Manhattan Buckeye;620915 wrote: Forget whether teachers' salaries are too much, how in the world are we paying for the retirement obligations?
True of most government pensions. But govt pensions aren't alone in assuming too high of a rate of return (9% a year, typically, while historical rates averaged about 10%). But over the last 12 years (before the tech bubble burst in 2000), the annual compound rate of return has averaged just 1.8% and that's why these government pension have huge shortfalls. To put that in perspective, such a rate means the funds are 44% of the fund size with an expected return of 9%.
Some more fun math: Since most private sector jobs don't have pensions any more, how much do you have to put away for 30 years to retire with a 401k worth $900k? Given a 9% rate of return and a 5% company match...about $4-5k per year (with a good company match). And the medical benefits are probably worth another $1k per year.
So the retirement/pension benefit is worth $5-6k per year for a teacher. But the real kick in the nuts is the fact returns are what they are the last 12 years and Joe private sector's 401K is actually only worth about $400k while the govt worker's is guaranteed at $900k. So, ahhh, Joe, I'm sorry but we're going to have to raise your taxes to bail out these govt pensions.

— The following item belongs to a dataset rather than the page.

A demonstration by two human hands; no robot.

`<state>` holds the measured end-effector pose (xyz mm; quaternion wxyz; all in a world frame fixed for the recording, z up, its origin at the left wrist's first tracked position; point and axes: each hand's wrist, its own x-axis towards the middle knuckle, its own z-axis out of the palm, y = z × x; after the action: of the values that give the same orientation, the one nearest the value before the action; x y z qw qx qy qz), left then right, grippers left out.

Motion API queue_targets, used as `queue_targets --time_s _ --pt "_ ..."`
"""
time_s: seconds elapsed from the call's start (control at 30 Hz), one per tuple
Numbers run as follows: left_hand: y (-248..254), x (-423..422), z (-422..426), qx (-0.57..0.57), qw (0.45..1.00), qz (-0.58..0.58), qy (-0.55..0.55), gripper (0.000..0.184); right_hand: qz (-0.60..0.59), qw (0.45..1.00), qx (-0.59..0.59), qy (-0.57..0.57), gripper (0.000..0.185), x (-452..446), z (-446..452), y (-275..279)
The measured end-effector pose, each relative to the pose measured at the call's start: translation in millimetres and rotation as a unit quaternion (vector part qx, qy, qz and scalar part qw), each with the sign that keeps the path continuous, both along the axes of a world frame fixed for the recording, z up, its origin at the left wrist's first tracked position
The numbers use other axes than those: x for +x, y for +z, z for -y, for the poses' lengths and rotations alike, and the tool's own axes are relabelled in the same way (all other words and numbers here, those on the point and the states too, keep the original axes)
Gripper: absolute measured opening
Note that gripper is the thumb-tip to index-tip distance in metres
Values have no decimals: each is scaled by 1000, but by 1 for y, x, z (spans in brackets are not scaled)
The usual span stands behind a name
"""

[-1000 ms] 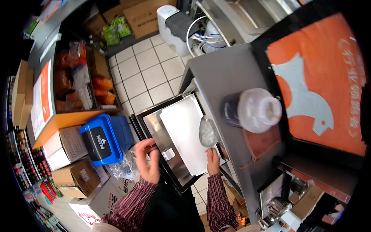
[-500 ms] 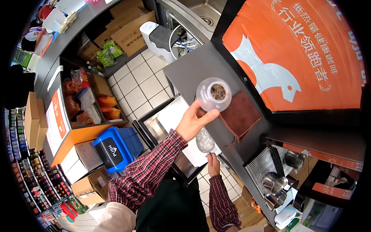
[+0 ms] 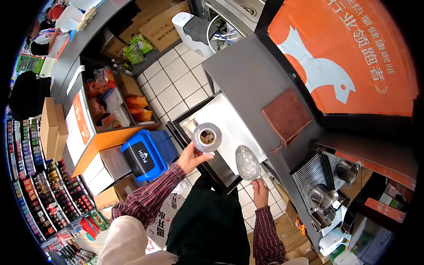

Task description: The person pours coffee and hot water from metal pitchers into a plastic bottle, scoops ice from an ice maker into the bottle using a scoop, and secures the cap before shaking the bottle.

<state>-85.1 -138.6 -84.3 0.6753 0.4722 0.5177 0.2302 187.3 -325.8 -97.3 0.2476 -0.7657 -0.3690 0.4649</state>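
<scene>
My left hand (image 3: 192,158) is wrapped round a translucent round bottle (image 3: 214,147) with a wide mouth and something dark and speckled inside. It is over the white panel of the pulled-out drawer (image 3: 217,115). My right hand (image 3: 260,193) grips the handle of a scoop (image 3: 248,162) full of clear ice. The scoop hangs over the drawer's near right part, to the right of the bottle and apart from it.
A folded brown cloth (image 3: 287,115) lies on the grey counter (image 3: 247,75) at the right. Metal pitchers (image 3: 323,196) stand on a drip grate (image 3: 309,176). On the left are a blue push-lid bin (image 3: 162,148), cardboard boxes (image 3: 117,164) and a compartment of bagged goods (image 3: 110,104).
My left hand has carried the bottle from over the counter leftward and down to above the drawer. The right hand with the scoop has shifted slightly right in view. The whole view has shifted.
</scene>
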Motion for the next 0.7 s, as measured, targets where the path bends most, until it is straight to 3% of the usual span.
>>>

It's those last 10 years of so before retirement when the power of compounding is really kicking in and a lot of people with nice nest eggs got crushed because the investment gain over that time is basically 0. Sad part is there has been no real safe place to put your money because historically uncorrelated assets all got destroyed - real estate, equities, bonds, even commodities are -6% over the last 5 years. Sure, you could have been in gold other than the fact it was one of the worst places you could have been the prior 20 years.